In Section 2, we propose conservatively testing the null hypothesis across the support of the sensitivity parameter using an infimum test statistic. The test accounts for the facts that inferences are carried out simultaneously across the entire range of the sensitivity parameter and that the model is misspecified under certain values of the sensitivity parameter, as there is only a single true value. We also develop simultaneous confidence bands for the identifiable parameter, enabling pointwise tests which control the overall type I error rate and an assessment of the magnitudes of the effects, over the range of the sensitivity parameter. These procedures require a careful theoretical analysis of the estimator as a process in the sensitivity parameter; asymptotic properties are sketched in the text, with details in a supplementary web file. A bootstrap procedure is suggested for practical implementation. In Section 3, we present a special case of our general working model set-up, a shared random effects model for longitudinal binary outcomes with non-random dropouts. We discuss identifiability issues related to the proposed model and describe aspects of estimation and inference. A practical illustration of the sensitivity analysis for this model using a psychiatric data set is given. We conduct a simulation study assessing the performance of the sensitivity tests in small samples. A discussion concludes in section 4. Additional technical details are contained in a Supplementary Materials file.

2. The general framework

2.1 Overview

Consider a random process of any finite dimension W ~ f_W(θ;W), where f_W(θ;.) is a parametric family known up to a parameter vector θ ∈ Θ. As an example, in the context of meta-analysis on publication bias one may take W = (Y, R), where Y is observed for R = 0 and missing for R = 1. In the context of longitudinal studies with T potential outcomes for each subject, one would take Y = (Y₁, …, Y_T)′, and R = (R₁, …, R_T)′, where R_t = 1 if Y_t is unobserved and 0 if otherwise. Suppose that n independent copies W₁, W₂,…, W_n of W are available and that consistent estimation of θ may not be possible as a result of identifiability issues. That is, the maximum likelihood estimate of θ namely,

$$\widehat{\theta }={\text{argmax}}_{\theta \in \mathrm{\Theta }}{\displaystyle \sum _{i=1}^n\text{ln}{f}_w(\theta ,W_i),}$$

may not have good properties. The nonidentifiability of the model can be managed by considering a parameter say δ, conditional upon which the others are estimable. The model parameter vector can then be partitioned as θ = (ψ, δ), where ψ is assumed identifiable for a fixed δ. The usual strategy for presenting results is to provide the maximum likelihood parameter estimates ψ̂(δ) of ψ at various values of δ, accompanied by pointwise confidence intervals based on the assumption of a correctly specified model. Inference regarding significance of identifiable model parameters is ad hoc, ignoring that multiple tests are conducted and that the model may be misspecified. Previous work on complex parametric models has overlooked these two key issues, the first being that inference must be made simultaneously across a continuum of the sensitivity parameter and the second being that the missingness model will be misspecified at virtually all values of the sensitivity parameter within that continuum. The theoretical analysis below provides the necessary results for dealing with these issues. In particular, the development of the sensitivity tests in the next subsection depends critically on a careful study of the properties of the ψ̂ (δ).

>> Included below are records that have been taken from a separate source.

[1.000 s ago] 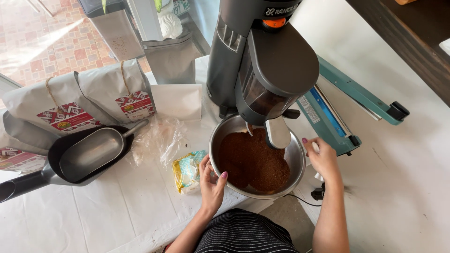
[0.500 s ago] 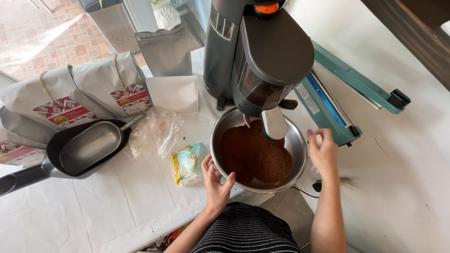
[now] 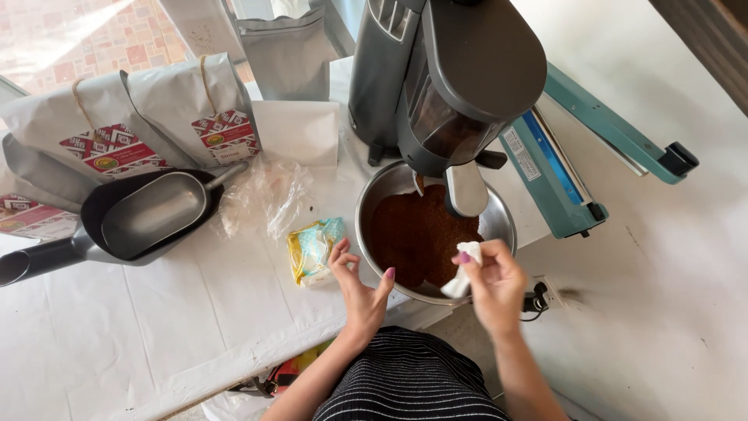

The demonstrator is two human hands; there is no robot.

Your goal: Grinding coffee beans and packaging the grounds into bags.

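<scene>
A steel bowl [image 3: 499, 222] full of brown ground powder [image 3: 413, 234] stands under the spout of a grey grinder [image 3: 452, 78]. My left hand [image 3: 360, 290] rests against the bowl's near left rim, fingers spread, holding nothing. My right hand [image 3: 492, 282] hovers over the bowl's near right rim, pinching a small white piece [image 3: 461, 269], perhaps paper or cloth. A small yellow and blue packet [image 3: 312, 251] lies just left of my left hand.
Two metal scoops [image 3: 144, 214] lie nested at the left beside grey paper bags with red labels [image 3: 156, 117]. Crumpled clear plastic [image 3: 269, 199] sits by the packet. A teal heat sealer [image 3: 569, 156] stands right of the grinder. A power plug [image 3: 538, 296] lies near my right wrist.
My right hand moved in from the bowl's right side to above its near rim and now holds a white piece. My left hand stayed at the left rim. The view moved closer.
</scene>
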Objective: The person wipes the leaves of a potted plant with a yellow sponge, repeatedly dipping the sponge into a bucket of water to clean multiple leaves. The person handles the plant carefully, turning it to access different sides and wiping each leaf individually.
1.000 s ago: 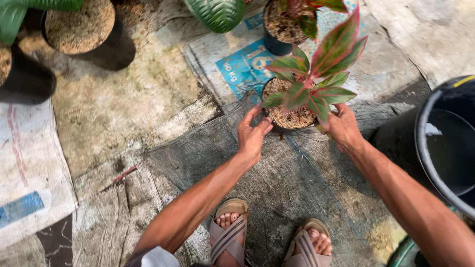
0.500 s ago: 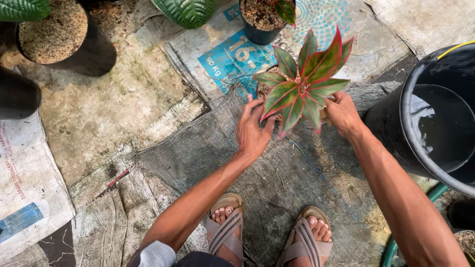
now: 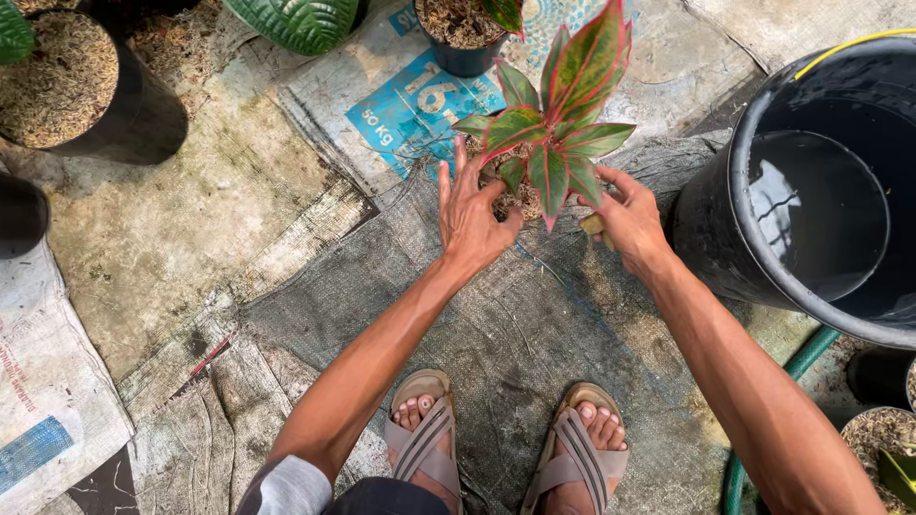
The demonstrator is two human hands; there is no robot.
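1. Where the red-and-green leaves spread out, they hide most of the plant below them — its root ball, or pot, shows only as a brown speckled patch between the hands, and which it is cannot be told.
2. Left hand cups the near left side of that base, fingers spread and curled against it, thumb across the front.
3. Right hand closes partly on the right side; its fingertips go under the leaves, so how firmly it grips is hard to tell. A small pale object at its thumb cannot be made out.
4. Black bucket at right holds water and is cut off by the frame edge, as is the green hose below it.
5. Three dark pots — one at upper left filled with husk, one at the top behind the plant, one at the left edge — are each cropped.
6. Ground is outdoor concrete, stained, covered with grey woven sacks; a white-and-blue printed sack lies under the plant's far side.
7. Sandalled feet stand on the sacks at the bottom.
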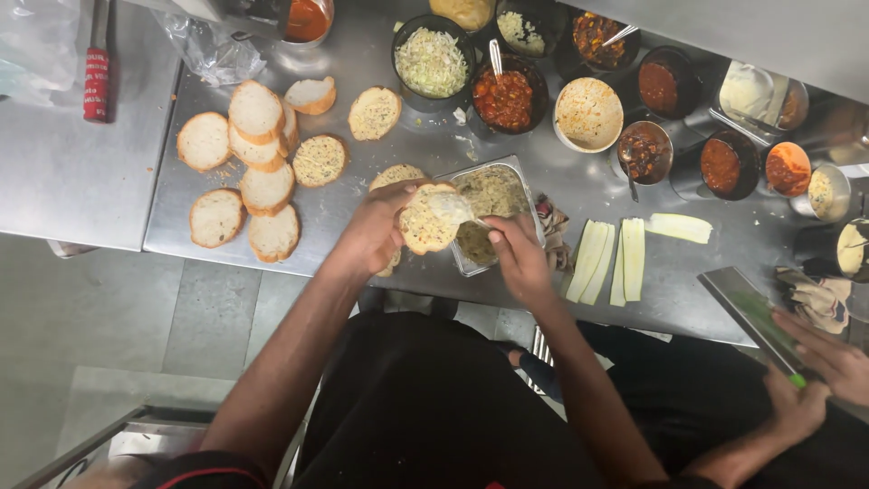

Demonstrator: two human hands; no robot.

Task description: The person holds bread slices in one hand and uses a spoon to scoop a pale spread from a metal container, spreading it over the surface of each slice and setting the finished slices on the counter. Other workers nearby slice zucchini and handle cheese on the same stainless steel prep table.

2.2 Uniform asymptotic properties of profile likelihood-based estimators

To ensure that the profile likelihood function is bounded for any value of δ, we restrict ℋ, the support of δ, to a compact set. It is well known that under a correctly specified model fit with δ = δ₀, the true value of δ, and under mild regularity conditions, the estimators are consistent and asymptotically normal, that is,

$$n^{\frac{1}{2}}\left\{\widehat{\psi }({\delta }_0)-{\psi }_0\right\}{\to }_{d}N(0,\mathrm{\Sigma })\text{and}\widehat{\psi }({\delta }_0){\to }_p{\psi }_0$$

as the sample size n gets large, where ψ₀ is the true value of ψ with δ fixed at δ₀. Under a misspecified dropout process, i.e. δ ≠ δ₀, and for a large n, we get ψ̂ (δ) →_p ψ_*, with ψ_* not necessarily equal to ψ₀. The vector ψ_* will typically depend on δ and will be denoted ψ_*(δ) to highlight this dependence. When n → ∞, the pseudoscore functions are roughly quadratic in the neighborhood of ψ_*(δ) for fixed δ and the limiting distribution of $n^{\frac{1}{2}}\{\widehat{\psi }(\delta )-{\psi }_{*}(\delta )\}$ is mean zero normal with variance-covariance matrix Γ (δ) (White, 1982).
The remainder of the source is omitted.